Kev J. wrote:
You must realize that it’s just the symbol :ruby that shares the same
object_id, not the string value (which must of course be different)
With symbols, the interpreter creates one memory address …
Actually I’ve always had trouble finding a clear answer to the Symbol
question too. It’s never made clear enough, not even in that admittedly
fairly clear explanatation linked to above.
I’m still not sure I know the true answer to “what is a symbol and how
is it different from a string”, but I’m getting closer. And I think part
of the problem is that the symbols are used for different things.
- Symbols as strings:
Firstly, as described in the rest of this thread, they’re used where a
constant string might be used, in the interests of saving memory and
time.
This is often equated with “interning” strings in Java, whereby the
String class maintains a static pool of string objects that can be
reused when a given string value is commonly used.

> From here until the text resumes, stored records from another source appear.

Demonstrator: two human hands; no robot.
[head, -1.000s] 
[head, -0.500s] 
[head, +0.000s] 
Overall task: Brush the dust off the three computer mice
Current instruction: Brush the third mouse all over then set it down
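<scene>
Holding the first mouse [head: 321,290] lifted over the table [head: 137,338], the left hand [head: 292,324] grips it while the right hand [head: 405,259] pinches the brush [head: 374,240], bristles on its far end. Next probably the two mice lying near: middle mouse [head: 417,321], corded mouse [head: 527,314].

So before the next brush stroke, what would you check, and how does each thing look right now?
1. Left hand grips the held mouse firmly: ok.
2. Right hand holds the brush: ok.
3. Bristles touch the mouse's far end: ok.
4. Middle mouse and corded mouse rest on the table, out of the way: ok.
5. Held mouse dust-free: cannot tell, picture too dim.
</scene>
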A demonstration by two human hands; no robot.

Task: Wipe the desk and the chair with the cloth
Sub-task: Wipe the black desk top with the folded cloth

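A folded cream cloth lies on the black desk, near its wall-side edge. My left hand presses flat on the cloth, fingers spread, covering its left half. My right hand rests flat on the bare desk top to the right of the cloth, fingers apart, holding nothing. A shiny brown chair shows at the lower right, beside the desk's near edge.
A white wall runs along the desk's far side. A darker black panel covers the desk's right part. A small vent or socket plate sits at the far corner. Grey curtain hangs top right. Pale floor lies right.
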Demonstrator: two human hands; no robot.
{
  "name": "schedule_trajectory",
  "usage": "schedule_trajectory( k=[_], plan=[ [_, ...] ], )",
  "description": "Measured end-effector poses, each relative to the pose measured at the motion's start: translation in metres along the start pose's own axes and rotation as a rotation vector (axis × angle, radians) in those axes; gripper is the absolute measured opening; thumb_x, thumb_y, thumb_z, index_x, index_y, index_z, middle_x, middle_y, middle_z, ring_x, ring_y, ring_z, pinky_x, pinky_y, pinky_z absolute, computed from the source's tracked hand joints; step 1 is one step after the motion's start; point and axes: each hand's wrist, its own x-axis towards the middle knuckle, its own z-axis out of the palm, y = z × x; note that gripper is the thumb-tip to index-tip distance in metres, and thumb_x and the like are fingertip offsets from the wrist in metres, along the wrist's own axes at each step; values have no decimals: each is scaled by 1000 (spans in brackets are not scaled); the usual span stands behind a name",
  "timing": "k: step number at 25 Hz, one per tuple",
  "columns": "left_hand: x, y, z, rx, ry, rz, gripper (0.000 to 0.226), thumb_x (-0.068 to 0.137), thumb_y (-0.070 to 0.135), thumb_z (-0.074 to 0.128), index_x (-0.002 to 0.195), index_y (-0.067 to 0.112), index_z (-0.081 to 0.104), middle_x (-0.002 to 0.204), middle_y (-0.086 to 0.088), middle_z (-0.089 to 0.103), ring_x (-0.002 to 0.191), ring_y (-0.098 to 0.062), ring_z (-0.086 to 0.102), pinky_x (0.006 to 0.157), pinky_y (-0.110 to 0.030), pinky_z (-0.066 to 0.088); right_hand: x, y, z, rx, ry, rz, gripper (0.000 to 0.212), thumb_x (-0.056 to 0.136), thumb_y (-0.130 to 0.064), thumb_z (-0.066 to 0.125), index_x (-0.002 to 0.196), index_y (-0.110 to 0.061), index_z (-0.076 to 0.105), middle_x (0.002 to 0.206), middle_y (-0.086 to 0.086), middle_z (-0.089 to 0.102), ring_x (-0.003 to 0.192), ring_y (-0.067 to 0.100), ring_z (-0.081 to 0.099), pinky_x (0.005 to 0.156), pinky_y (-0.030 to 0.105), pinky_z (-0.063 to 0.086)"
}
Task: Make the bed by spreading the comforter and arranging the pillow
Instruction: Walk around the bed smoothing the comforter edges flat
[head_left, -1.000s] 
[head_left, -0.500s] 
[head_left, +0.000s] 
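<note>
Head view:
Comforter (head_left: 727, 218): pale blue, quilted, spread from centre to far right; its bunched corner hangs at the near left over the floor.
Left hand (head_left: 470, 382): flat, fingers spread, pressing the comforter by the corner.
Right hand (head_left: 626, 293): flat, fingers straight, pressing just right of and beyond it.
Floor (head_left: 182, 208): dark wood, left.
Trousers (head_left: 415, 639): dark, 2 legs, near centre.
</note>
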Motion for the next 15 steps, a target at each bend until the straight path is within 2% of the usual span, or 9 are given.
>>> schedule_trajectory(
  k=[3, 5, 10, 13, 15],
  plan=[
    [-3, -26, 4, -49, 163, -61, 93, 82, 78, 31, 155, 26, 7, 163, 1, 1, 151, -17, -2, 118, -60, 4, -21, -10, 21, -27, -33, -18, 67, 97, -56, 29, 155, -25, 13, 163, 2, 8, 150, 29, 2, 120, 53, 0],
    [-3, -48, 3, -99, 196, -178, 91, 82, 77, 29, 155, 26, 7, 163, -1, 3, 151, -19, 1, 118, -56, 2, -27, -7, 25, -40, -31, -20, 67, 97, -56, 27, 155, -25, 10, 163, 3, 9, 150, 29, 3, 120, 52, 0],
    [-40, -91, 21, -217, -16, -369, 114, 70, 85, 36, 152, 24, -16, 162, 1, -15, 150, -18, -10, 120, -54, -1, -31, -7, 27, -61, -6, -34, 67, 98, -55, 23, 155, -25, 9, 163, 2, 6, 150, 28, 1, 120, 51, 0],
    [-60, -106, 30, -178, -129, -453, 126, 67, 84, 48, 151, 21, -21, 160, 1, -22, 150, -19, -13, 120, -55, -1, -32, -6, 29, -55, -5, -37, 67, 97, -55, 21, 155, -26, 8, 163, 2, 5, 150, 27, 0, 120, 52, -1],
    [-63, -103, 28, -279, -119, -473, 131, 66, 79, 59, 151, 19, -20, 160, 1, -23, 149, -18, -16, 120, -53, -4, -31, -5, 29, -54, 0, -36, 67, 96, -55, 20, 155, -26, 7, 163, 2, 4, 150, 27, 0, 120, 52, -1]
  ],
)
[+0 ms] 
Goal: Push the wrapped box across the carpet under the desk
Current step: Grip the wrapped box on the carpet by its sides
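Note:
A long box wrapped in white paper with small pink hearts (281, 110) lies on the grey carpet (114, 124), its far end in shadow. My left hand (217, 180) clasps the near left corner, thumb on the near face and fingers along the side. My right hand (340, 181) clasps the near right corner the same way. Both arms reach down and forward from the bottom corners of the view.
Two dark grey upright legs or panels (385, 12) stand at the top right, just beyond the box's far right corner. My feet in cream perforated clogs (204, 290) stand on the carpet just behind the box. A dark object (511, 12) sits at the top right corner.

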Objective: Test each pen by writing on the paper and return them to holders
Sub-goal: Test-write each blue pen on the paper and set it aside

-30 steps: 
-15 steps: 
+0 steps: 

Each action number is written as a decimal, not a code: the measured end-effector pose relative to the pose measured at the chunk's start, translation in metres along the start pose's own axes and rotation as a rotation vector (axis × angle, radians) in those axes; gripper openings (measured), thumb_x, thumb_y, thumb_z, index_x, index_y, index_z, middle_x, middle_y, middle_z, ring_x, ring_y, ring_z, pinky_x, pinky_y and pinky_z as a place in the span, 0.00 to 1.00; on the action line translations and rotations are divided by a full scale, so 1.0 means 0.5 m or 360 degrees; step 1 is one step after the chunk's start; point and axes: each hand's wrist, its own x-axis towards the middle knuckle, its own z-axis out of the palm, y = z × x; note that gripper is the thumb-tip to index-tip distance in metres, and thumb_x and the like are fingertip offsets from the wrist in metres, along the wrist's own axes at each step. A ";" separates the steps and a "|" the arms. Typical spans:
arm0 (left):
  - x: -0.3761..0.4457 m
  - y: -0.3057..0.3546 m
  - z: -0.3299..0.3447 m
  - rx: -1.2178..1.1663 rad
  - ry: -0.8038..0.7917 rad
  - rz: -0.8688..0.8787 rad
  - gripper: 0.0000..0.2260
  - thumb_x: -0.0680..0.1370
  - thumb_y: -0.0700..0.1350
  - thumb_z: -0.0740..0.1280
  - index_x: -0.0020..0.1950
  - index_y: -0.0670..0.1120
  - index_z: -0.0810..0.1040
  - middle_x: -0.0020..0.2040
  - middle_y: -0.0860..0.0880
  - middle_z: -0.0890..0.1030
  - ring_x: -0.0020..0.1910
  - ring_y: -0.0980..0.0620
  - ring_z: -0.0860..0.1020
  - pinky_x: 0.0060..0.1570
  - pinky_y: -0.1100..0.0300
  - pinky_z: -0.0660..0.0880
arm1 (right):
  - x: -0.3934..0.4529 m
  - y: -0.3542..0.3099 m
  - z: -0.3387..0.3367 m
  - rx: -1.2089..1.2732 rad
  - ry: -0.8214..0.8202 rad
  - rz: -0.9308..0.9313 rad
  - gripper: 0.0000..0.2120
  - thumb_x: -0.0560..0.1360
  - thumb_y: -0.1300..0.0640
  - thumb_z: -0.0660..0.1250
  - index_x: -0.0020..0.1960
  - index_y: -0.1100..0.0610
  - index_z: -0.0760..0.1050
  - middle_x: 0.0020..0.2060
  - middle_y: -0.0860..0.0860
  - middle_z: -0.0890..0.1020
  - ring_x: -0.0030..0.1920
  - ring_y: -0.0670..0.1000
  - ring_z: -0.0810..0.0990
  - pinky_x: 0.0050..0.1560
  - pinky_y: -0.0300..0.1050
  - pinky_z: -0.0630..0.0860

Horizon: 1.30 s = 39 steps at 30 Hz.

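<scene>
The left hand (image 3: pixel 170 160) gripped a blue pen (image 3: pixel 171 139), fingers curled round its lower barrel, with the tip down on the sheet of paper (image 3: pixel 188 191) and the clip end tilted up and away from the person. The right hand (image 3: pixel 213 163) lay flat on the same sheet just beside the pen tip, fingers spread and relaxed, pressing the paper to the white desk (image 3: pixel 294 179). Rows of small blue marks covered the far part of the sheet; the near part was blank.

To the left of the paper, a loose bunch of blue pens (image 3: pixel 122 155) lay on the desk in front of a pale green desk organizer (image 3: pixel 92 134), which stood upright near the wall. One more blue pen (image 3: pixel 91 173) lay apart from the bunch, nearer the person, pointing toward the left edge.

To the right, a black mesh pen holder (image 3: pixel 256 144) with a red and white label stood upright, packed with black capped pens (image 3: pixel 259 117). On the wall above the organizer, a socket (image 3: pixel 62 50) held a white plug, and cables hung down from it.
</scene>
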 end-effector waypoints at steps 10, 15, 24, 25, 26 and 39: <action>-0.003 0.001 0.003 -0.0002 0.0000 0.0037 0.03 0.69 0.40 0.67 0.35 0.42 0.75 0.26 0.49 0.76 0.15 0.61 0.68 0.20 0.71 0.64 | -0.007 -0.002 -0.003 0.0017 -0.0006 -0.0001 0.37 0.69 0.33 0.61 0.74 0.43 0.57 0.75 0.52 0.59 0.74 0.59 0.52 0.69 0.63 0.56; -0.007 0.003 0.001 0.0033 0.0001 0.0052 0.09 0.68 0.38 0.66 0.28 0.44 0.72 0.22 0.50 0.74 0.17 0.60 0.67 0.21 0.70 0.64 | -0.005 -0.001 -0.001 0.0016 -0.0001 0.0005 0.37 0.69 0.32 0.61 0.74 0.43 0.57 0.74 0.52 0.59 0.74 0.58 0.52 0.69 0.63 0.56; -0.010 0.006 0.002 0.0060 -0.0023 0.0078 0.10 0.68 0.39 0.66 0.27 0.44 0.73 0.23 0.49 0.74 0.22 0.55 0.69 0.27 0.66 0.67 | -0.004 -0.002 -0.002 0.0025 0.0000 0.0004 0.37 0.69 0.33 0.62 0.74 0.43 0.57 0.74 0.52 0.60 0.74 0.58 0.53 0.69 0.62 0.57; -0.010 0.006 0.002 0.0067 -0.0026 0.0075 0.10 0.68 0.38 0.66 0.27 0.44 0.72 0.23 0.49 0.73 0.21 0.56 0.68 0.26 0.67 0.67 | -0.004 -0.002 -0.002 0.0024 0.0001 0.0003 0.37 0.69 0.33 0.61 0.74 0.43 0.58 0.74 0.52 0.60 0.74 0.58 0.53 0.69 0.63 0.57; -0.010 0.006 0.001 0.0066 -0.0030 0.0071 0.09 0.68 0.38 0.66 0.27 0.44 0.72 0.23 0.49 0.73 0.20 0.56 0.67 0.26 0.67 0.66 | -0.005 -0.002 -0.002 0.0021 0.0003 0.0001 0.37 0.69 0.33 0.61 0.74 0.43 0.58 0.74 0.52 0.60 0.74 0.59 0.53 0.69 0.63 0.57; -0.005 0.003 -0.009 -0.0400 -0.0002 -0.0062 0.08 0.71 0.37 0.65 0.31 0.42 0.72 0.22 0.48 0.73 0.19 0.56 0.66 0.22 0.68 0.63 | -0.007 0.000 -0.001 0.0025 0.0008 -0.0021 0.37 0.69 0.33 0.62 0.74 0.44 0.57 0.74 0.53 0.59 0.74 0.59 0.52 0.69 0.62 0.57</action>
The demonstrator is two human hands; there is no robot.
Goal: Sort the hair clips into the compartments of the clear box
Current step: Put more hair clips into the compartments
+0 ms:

The advantage - in both Ruby symbols and Java interned strings, is that
if you create 1000 of these things holding the same value, you only
create one object.
So in Ruby,
a = “foo”
b = “foo”
creates 2 string objects. Somewhere in memory are 2 different copies of
“f”, “o” and “o”.
And a and b are really pointers to these two different memory locations.
Whereas
a = :foo
b = :foo
allocates a string - well actually a Symbol - object only once.
There’s only one location with the “f” followed by the two "o"s, and a
and b both point to that same location.
(As a side note, it happens that in Java a = “foo”; b = “foo” version
would actually share the same object like the symbol version in Ruby.
That’s because in this contrived example we’re using string literals and
Java always interns literal Strings)
Now, if you’re really using strings, that is, if you are truly
manipulating strings - say, scraping web pages for information, adding
first and last names together, inserting punctuation, encoding html -
then real strings are what you want. You want a and b to be different
because you want to fiddle with a without messing with b.
But maybe you’re just using strings as a sort of constant, as kind of
“marker” value. Say you have a method that takes an argument indicating
whether an mpeg movie should stop, play or pause.
controlMovie("stop")
Now you’re going to read that argument “stop” in your controlMovie
definition and stop playing. But you weren’t really using “stop” as a
string. You’re not going to modify it; you’re not going to find the
index of “to” in it; you don’t care how long it is. You’re just using as
a marker. In some langauges (including Ruby) you might use a constant,
in some you might use an enum.
There’s nothing really wrong with using a string - it just wastes
resources. Every time you call controlMovie(“play”) a new 4-character
string is allocated in memory. And every time you compare it in the
definition of controlMovie with, say
if (s == "pause")
then you are wasting time comparing the strings character by character.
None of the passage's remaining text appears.